Unemployment has increased by leaps and bounds and the rate of unemployment is still soaring high. The growing rate of unemployed people is as high as 2.7% per month which is an alarming issue. Most people stay unemployed after graduation because of unavailability of jobs and yet others have been terminated from jobs for some or the other reason.

Now being unemployed, you are in no position to take care of the basic expenses and even if you get some money from government it does not serve the purpose. If you have been terminated from your job and you have insurance, you can claim for it and get the money. But again these insurance people have their own rules where you might need to take up the first job available to you. So this might seem like a bad idea. Loans for the unemployed have become handy and helpful for you.

Lenders, who insisted that unemployed were risky for loans, now are ready to give them loans. Loans for unemployed may either be secured loans or unsecured loans. For borrowers the secured loans is risky and for the lenders the unsecured loan is risky.

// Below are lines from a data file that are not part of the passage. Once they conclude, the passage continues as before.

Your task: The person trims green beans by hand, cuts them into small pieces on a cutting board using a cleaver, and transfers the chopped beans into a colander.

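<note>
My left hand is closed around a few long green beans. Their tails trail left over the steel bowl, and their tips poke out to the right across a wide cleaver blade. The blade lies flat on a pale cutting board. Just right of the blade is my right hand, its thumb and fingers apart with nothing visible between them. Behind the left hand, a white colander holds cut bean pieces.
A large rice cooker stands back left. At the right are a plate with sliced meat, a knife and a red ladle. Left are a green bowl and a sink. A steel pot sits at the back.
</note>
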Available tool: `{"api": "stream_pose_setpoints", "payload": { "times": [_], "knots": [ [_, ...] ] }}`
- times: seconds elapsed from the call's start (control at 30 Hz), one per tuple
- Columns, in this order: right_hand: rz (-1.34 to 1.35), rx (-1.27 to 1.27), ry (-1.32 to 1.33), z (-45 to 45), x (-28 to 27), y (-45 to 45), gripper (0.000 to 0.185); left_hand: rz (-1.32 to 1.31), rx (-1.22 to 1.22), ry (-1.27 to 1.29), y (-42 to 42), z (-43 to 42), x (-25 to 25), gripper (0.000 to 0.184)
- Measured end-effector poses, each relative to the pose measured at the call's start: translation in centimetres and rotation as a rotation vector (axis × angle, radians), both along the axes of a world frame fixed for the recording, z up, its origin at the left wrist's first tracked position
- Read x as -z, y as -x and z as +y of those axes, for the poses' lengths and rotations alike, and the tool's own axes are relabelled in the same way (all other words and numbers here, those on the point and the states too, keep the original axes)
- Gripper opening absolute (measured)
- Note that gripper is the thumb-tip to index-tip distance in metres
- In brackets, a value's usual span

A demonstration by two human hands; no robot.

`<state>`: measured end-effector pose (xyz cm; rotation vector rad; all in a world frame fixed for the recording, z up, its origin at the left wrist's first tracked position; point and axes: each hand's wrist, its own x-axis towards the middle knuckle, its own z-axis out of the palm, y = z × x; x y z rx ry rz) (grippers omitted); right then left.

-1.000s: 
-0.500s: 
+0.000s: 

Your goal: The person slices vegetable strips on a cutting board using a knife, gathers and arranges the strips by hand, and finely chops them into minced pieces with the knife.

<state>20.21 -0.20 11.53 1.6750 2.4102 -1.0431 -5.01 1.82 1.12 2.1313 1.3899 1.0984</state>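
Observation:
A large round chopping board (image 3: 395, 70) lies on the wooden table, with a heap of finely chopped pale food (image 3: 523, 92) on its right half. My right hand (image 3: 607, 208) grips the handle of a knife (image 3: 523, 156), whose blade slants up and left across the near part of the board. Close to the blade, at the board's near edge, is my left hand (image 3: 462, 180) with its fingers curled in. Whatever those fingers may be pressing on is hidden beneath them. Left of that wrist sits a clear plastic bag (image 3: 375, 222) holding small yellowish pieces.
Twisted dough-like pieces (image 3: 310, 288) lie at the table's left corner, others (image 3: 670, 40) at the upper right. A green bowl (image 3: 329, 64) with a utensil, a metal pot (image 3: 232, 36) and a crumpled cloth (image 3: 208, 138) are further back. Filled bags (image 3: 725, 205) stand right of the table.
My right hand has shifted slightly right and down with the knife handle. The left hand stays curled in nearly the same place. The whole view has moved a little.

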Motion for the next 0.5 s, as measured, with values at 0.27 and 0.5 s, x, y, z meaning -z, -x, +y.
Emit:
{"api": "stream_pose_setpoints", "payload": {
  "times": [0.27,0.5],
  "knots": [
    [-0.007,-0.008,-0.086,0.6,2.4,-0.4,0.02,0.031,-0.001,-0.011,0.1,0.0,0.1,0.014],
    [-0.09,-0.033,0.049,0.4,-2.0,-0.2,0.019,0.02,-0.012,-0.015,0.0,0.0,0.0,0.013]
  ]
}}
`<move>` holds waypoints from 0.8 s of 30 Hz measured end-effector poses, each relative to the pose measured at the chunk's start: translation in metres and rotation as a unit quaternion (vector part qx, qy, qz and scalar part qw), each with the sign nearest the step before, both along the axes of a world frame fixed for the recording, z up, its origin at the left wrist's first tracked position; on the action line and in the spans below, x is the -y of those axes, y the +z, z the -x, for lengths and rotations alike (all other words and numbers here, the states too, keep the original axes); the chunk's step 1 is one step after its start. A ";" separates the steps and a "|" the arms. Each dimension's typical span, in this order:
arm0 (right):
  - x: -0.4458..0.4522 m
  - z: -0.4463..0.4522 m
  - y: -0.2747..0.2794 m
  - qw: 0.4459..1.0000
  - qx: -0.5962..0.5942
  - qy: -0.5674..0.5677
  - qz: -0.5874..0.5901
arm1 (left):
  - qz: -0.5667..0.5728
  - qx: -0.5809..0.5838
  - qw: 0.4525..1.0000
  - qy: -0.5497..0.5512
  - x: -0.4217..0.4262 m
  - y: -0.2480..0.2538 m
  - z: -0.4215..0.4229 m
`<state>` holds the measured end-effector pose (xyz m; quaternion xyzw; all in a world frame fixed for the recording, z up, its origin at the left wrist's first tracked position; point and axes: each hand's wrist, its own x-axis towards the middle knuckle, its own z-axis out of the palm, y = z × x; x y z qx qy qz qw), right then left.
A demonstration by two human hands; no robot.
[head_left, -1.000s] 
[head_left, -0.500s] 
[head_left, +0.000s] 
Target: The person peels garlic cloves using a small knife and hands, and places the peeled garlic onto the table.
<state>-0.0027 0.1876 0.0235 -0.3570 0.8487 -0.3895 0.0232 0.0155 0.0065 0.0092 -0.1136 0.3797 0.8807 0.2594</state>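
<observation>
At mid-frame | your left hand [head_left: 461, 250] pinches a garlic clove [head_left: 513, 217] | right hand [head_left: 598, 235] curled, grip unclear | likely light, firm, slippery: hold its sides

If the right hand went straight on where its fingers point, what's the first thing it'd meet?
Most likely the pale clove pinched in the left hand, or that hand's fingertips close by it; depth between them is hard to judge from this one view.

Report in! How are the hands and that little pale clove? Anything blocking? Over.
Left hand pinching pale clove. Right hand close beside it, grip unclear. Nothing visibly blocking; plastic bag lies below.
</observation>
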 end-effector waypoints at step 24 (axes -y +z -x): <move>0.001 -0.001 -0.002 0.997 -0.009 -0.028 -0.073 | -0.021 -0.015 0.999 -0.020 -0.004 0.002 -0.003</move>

As many prefer unsecured loans, the lenders have kept the rate of interest for the loan high. You need to make sure the repayment terms are as per your requirement. Fixed repayment periods might not suit you as you are no longer a salaried employee. You get personal, student, debt consolidation and other types of loans for the unemployed. You need to get your requirement perfect, list out the lenders for your requirement, compare them on the basis of certain factors and find the one suitable to you. This way the risk factor reduces and you get a authentic lender.